Aim of the task: I'd ask you to write out the lines below exactly, with no images.

Raw data:
= Beginning of Section =

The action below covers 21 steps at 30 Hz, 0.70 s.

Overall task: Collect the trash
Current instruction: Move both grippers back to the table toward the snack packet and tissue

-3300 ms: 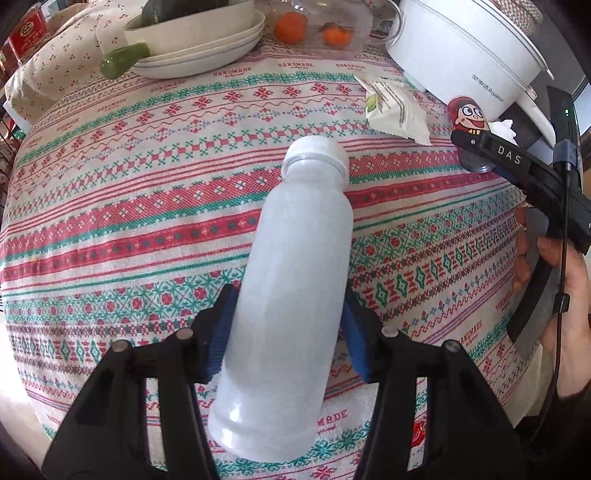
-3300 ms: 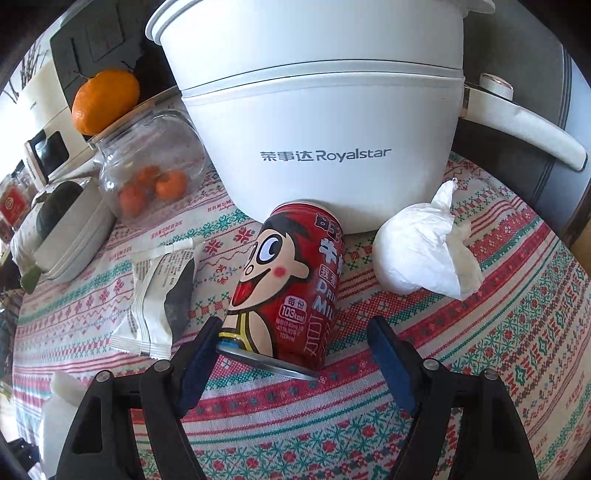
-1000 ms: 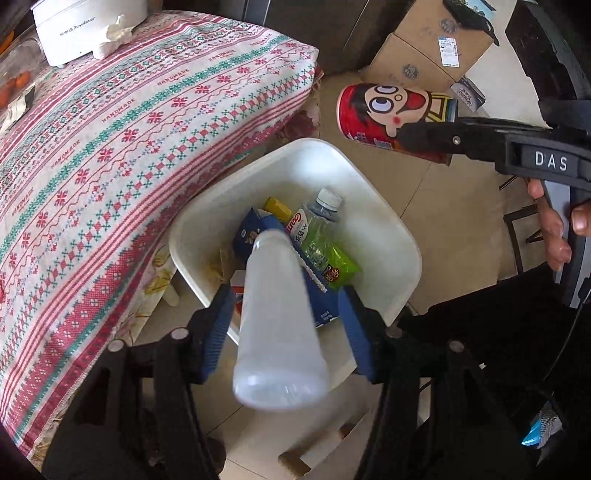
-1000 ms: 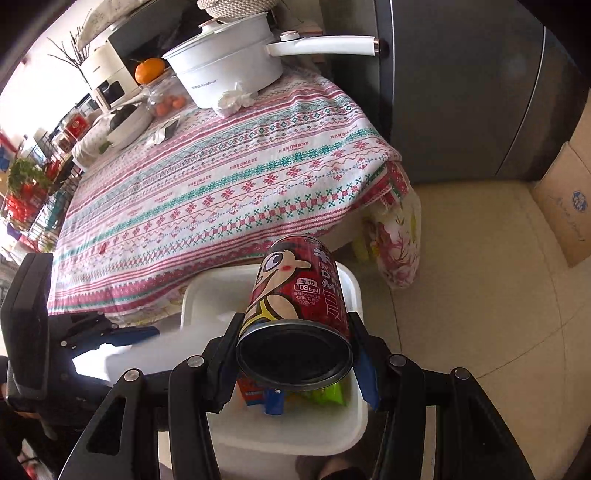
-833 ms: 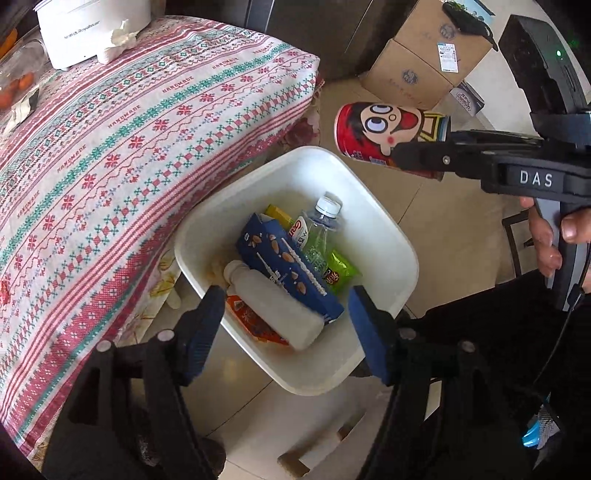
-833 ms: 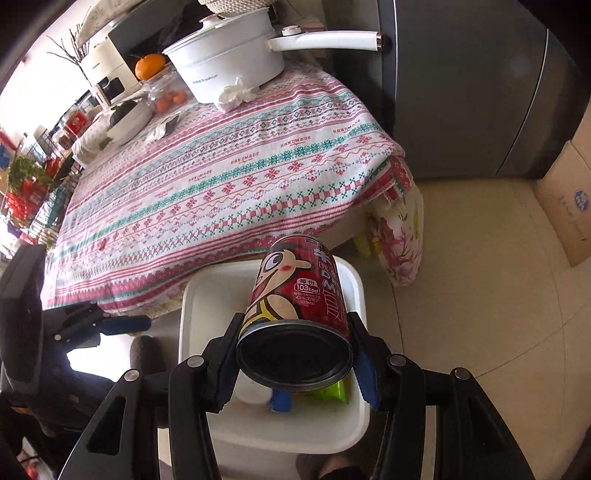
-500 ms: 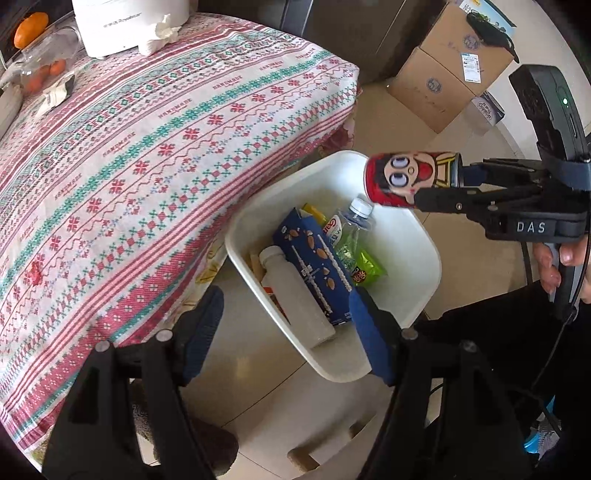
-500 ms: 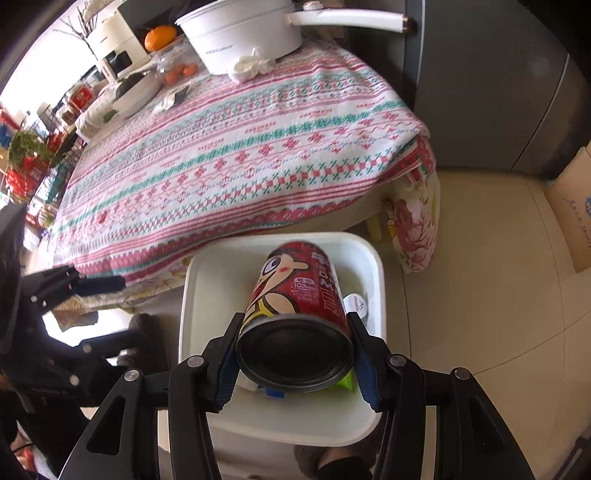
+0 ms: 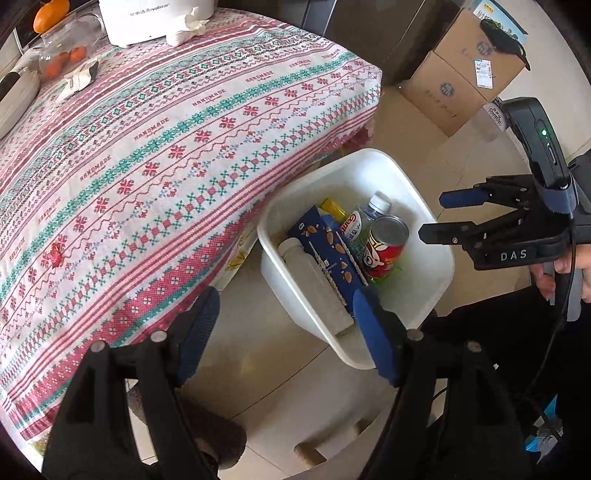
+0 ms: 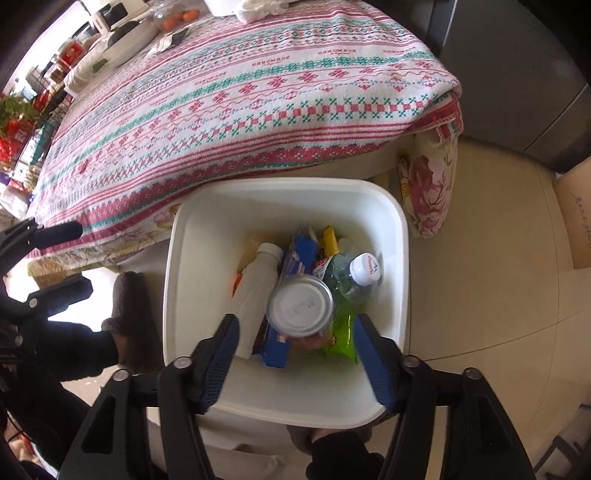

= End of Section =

Response to this task:
The action below covers 21 steps at 30 Hz, 0.70 s.

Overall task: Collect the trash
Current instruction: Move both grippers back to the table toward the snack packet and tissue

-3300 ms: 
-3300 ms: 
-1000 ms: 
-1000 ms: 
-833 ms: 
-833 ms: 
-500 ms: 
-500 ms: 
+0 ms: 
+0 ms: 

The exercise contains nothing more.